**WORK INSTRUCTION:** What you return should match the data exactly, from the first line to the last.

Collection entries

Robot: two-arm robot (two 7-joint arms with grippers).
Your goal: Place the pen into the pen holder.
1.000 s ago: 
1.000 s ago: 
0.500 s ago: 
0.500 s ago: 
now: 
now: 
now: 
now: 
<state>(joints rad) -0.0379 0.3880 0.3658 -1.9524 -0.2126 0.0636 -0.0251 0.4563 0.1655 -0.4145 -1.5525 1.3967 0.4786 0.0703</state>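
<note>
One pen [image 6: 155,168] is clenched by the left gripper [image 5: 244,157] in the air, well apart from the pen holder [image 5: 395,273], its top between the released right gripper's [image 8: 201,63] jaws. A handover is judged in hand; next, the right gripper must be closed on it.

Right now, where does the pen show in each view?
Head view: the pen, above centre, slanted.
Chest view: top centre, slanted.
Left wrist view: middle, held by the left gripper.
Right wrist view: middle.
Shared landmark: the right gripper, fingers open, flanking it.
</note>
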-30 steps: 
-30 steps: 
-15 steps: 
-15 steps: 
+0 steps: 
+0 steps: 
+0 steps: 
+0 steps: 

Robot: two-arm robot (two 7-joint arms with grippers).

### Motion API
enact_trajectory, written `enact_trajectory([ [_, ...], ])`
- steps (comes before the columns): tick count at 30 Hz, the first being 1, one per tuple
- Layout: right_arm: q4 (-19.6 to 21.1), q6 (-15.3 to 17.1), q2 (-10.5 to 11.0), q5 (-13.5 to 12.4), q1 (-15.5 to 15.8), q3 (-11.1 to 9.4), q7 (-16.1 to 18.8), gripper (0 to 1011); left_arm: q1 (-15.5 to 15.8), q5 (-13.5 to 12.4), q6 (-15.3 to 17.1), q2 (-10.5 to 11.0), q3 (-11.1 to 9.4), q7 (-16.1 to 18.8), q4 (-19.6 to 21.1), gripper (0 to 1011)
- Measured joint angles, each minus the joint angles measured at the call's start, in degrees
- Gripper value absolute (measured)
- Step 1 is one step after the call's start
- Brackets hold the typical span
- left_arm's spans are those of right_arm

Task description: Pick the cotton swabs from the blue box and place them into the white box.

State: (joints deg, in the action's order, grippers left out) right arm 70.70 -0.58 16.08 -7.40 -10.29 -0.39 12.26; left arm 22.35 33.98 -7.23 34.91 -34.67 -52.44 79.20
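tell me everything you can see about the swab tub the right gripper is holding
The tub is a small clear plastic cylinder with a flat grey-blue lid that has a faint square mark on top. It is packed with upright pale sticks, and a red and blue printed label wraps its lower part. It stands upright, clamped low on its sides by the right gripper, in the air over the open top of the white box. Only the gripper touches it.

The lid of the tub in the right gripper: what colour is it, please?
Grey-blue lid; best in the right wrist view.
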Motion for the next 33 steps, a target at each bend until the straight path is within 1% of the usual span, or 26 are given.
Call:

**ANSWER TO THIS EXERCISE:**
Robot: two-arm robot (two 7-joint arms with grippers).
Your goal: Place the pen into the pen holder.
1.000 s ago: 
1.000 s ago: 
0.500 s ago: 
0.500 s ago: 
now: 
now: 
now: 
now: 
<state>(joints rad) -0.0379 0.3880 0.3658 -1.9524 -0.2126 0.0636 -0.0251 0.4563 0.1655 -0.4145 -1.5525 1.3967 0.4786 0.0703</state>
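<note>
One pen [image 6: 155,168] is clenched by the left gripper [image 5: 244,157] in the air, well apart from the pen holder [image 5: 395,273], its top between the released right gripper's [image 8: 201,63] jaws. A handover is judged in hand; next, the right gripper must be closed on it.

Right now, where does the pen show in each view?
Head view: the pen, above centre, slanted.
Chest view: top centre, slanted.
Left wrist view: middle, held by the left gripper.
Right wrist view: middle.
Shared landmark: the right gripper, fingers open, flanking it.
</note>
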-30 steps: 
-30 steps: 
-15 steps: 
-15 steps: 
+0 steps: 
+0 steps: 
+0 steps: 
+0 steps: 

Robot: two-arm robot (two 7-joint arms with grippers).

### Motion API
enact_trajectory, written `enact_trajectory([ [_, ...], ])`
- steps (comes before the columns): tick count at 30 Hz, the first being 1, one per tuple
- Layout: right_arm: q4 (-19.6 to 21.1), q6 (-15.3 to 17.1), q2 (-10.5 to 11.0), q5 (-13.5 to 12.4), q1 (-15.5 to 15.8), q3 (-11.1 to 9.4), q7 (-16.1 to 18.8), gripper (0 to 1011); left_arm: q1 (-15.5 to 15.8), q5 (-13.5 to 12.4), q6 (-15.3 to 17.1), q2 (-10.5 to 11.0), q3 (-11.1 to 9.4), q7 (-16.1 to 18.8), q4 (-19.6 to 21.1), gripper (0 to 1011)
- Measured joint angles, each minus the joint angles measured at the call's start, in degrees
- Gripper value absolute (measured)
- Step 1 is one step after the call's start
- Brackets hold the typical span
- left_arm's spans are those of right_arm

Task description: Pick the cotton swabs from the blue box and place them into the white box.

State: (joints deg, in the action's order, grippers left out) right arm 70.70 -0.58 16.08 -7.40 -10.29 -0.39 12.26; left arm 22.35 33.98 -7.23 34.91 -34.67 -52.44 79.20
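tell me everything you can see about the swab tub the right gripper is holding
The tub is a small clear plastic cylinder with a flat grey-blue lid that has a faint square mark on top. It is packed with upright pale sticks, and a red and blue printed label wraps its lower part. It stands upright, clamped low on its sides by the right gripper, in the air over the open top of the white box. Only the gripper touches it.

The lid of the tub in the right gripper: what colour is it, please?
Grey-blue lid; best in the right wrist view.
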Motion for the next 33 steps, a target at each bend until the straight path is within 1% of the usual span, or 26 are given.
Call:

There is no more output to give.